“The iron lung, which came in in 1928, was really revolutionary,” says critical care physician Dr. Hannah Wunsch. “In fact, it was the first time you had a machine that could support people's breathing.”
Though revolutionary, it still had a host of setbacks. Patients often felt trapped in a huge metal casket, a major downside to the iron lung. Plus, doctors and nurses had trouble treating patients because they had to stay encapsulated in the machine to create negative pressure that would suck air into the lungs. Additionally, for patients with bulbar polio, the mortality rate still hovered around 90% even when using the iron lung.

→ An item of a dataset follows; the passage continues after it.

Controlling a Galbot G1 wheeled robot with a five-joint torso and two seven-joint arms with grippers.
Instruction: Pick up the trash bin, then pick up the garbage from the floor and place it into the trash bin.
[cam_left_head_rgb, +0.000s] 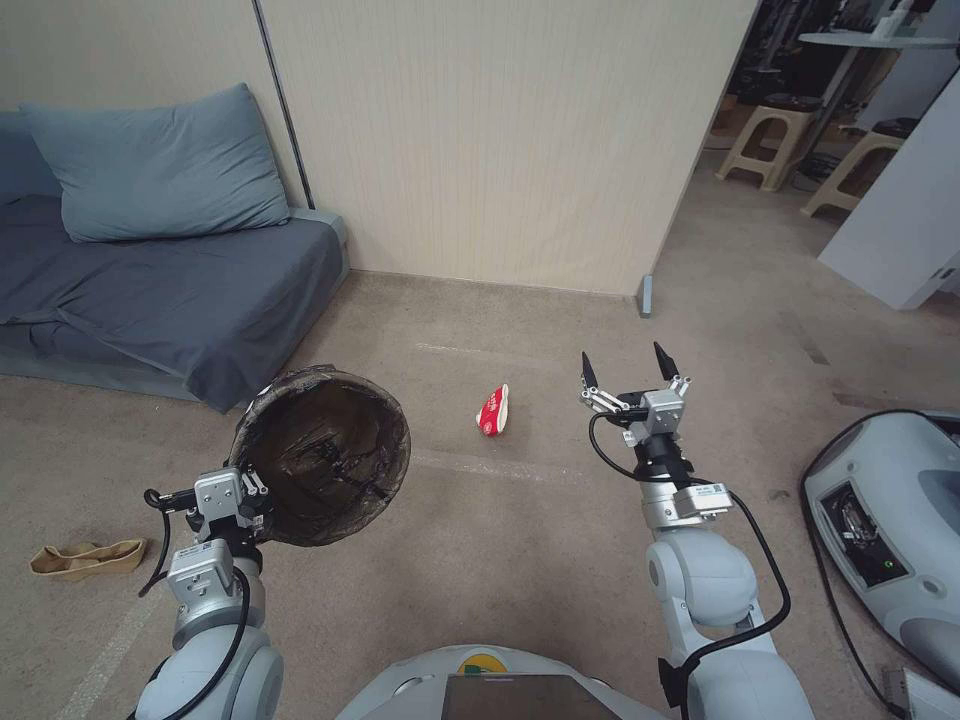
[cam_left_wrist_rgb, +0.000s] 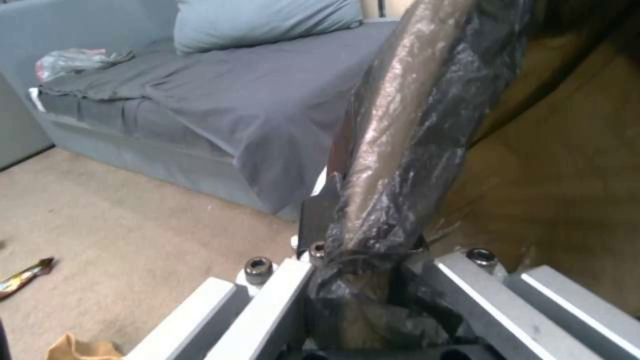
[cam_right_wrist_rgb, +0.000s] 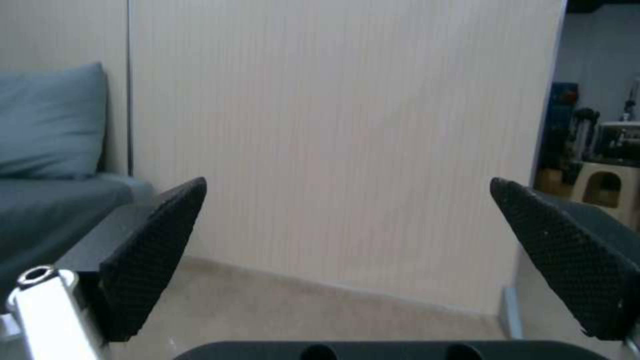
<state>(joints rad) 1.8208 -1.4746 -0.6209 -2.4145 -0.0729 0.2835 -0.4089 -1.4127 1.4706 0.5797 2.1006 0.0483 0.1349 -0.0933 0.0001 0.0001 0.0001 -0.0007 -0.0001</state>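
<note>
The trash bin (cam_left_head_rgb: 325, 455), lined with a dark bag, is held off the floor, tilted with its mouth toward me. My left gripper (cam_left_head_rgb: 248, 492) is shut on its near rim; the left wrist view shows the bag-covered rim (cam_left_wrist_rgb: 400, 125) pinched between the fingers (cam_left_wrist_rgb: 313, 225). Garbage lies on the carpet: a red wrapper (cam_left_head_rgb: 493, 410) ahead, between the arms, and a tan folded paper (cam_left_head_rgb: 88, 558) at the left. The paper's corner (cam_left_wrist_rgb: 80, 347) and a dark wrapper (cam_left_wrist_rgb: 23, 277) also appear near the sofa. My right gripper (cam_left_head_rgb: 625, 360) hangs open and holds nothing, to the right of the red wrapper, its fingers (cam_right_wrist_rgb: 153, 255) spread wide.
A grey sofa (cam_left_head_rgb: 150, 280) with a blue pillow (cam_left_head_rgb: 160, 165) stands at the left, against a beige partition wall (cam_left_head_rgb: 500, 140). Another robot's base (cam_left_head_rgb: 890, 540) sits on the floor at the right. Plastic stools (cam_left_head_rgb: 765, 135) stand in the room beyond.
</note>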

To address these shortcomings, Dr. Bjørn Aage Ibsen started working to create a positive pressure ventilator in 1953. The technology would effectively push air into the lungs. And, the technology was much smaller and less invasive than the iron lung. The mortality rate of the disease reduced from 90% to 20%.
“[Positive pressure] was used in the operating room by anesthesiologists when they gave someone anesthesia and paralyzed them for surgery,” Wunsch says. “For short periods of time, they would blow air into the lungs to keep someone breathing.”
Ventilator technology has been expanded since, but it remains similar to this day. And critical care, like that provided to polio patients, has become a focal point of medicine amid the COVID-19 pandemic.